(About this exercise) The required output is the exact run of lines below that opens at the line with "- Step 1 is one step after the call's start" and closes at the line with "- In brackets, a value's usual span".

Source data:
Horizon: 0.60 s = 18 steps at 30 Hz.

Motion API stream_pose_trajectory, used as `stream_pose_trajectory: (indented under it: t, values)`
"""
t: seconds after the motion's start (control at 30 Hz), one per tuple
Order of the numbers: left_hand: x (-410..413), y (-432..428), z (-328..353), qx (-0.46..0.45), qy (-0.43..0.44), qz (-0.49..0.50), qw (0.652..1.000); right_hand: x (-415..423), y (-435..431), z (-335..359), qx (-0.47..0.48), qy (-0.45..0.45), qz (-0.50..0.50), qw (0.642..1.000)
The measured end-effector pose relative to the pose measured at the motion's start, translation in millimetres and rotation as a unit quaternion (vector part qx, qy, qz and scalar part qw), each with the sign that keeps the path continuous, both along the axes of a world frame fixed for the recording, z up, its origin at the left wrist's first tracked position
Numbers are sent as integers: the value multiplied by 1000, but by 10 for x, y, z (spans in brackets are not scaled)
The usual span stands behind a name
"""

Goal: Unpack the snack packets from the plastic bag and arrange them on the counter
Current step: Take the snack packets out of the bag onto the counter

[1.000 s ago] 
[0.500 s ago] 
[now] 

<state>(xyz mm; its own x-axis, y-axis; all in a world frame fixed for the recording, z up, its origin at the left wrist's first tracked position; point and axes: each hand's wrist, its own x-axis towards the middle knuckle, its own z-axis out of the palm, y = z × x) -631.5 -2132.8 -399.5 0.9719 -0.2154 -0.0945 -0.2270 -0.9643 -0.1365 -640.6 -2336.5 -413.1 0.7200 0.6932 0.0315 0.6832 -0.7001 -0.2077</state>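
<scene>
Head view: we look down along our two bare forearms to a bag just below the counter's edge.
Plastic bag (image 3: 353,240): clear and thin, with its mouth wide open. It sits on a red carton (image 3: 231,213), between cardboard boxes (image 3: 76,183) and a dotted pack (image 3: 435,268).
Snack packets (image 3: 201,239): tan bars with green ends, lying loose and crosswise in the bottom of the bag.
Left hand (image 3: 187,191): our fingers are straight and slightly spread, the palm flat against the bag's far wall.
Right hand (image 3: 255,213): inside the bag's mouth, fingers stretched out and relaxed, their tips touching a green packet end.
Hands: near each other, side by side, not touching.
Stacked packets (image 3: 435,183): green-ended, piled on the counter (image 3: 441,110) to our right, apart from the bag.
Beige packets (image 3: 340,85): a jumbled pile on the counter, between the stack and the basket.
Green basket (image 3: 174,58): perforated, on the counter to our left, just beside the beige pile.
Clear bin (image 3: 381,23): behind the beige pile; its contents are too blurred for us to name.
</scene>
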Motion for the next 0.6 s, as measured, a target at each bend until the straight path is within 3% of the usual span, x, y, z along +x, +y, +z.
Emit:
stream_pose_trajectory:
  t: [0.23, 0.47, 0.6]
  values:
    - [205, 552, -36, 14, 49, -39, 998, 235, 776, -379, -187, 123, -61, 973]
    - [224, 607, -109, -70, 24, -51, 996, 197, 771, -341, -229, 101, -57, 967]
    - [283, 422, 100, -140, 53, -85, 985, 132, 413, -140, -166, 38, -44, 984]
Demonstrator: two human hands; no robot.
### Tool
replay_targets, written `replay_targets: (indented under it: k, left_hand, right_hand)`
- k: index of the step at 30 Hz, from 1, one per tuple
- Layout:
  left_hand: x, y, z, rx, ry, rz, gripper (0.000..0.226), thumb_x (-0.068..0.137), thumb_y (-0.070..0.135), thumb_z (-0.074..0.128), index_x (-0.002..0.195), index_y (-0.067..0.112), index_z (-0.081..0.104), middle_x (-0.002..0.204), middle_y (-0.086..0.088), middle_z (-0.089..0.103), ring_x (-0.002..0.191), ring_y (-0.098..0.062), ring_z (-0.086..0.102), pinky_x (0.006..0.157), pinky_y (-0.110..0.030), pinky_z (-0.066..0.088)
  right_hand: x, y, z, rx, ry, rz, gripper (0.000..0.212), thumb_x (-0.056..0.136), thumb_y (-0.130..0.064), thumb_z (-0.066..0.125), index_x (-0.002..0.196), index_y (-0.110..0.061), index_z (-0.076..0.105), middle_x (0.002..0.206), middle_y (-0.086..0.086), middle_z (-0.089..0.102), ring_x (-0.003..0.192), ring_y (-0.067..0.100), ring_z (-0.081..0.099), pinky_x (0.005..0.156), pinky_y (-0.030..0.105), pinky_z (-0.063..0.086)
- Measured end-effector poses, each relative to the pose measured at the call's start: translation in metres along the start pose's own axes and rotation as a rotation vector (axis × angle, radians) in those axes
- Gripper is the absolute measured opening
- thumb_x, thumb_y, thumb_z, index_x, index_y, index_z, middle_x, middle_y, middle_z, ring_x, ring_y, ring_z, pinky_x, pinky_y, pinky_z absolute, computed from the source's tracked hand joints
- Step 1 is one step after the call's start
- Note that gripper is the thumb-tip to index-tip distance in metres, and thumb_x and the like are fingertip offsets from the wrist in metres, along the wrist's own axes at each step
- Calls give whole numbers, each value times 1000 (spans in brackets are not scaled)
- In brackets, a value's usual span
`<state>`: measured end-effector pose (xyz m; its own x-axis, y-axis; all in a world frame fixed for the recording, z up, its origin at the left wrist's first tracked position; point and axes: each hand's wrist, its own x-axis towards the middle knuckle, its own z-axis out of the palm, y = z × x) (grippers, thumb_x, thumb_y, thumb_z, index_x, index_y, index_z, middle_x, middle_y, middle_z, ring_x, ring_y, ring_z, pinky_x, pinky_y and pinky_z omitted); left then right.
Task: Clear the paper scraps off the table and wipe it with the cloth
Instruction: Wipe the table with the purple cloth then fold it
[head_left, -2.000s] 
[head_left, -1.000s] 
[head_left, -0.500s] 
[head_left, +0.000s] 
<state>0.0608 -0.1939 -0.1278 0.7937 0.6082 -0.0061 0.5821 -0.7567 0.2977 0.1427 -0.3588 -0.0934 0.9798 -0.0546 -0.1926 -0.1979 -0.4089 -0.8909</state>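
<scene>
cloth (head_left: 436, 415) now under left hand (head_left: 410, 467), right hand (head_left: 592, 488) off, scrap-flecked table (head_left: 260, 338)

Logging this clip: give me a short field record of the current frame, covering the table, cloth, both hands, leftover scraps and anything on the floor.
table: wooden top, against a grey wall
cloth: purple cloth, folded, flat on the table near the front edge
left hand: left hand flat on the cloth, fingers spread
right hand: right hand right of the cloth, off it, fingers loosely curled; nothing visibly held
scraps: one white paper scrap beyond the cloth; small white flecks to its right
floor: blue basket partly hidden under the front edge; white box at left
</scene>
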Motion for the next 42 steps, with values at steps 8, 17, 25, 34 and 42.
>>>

(Answer below)
- Step 1 is one step after the call's start
- Note that gripper is the thumb-tip to index-tip distance in metres, and thumb_x and the like are fingertip offsets from the wrist in metres, along the wrist's own axes at each step
- Calls give whole numbers, each value times 1000 (spans in brackets are not scaled)
- In brackets, a value's usual span

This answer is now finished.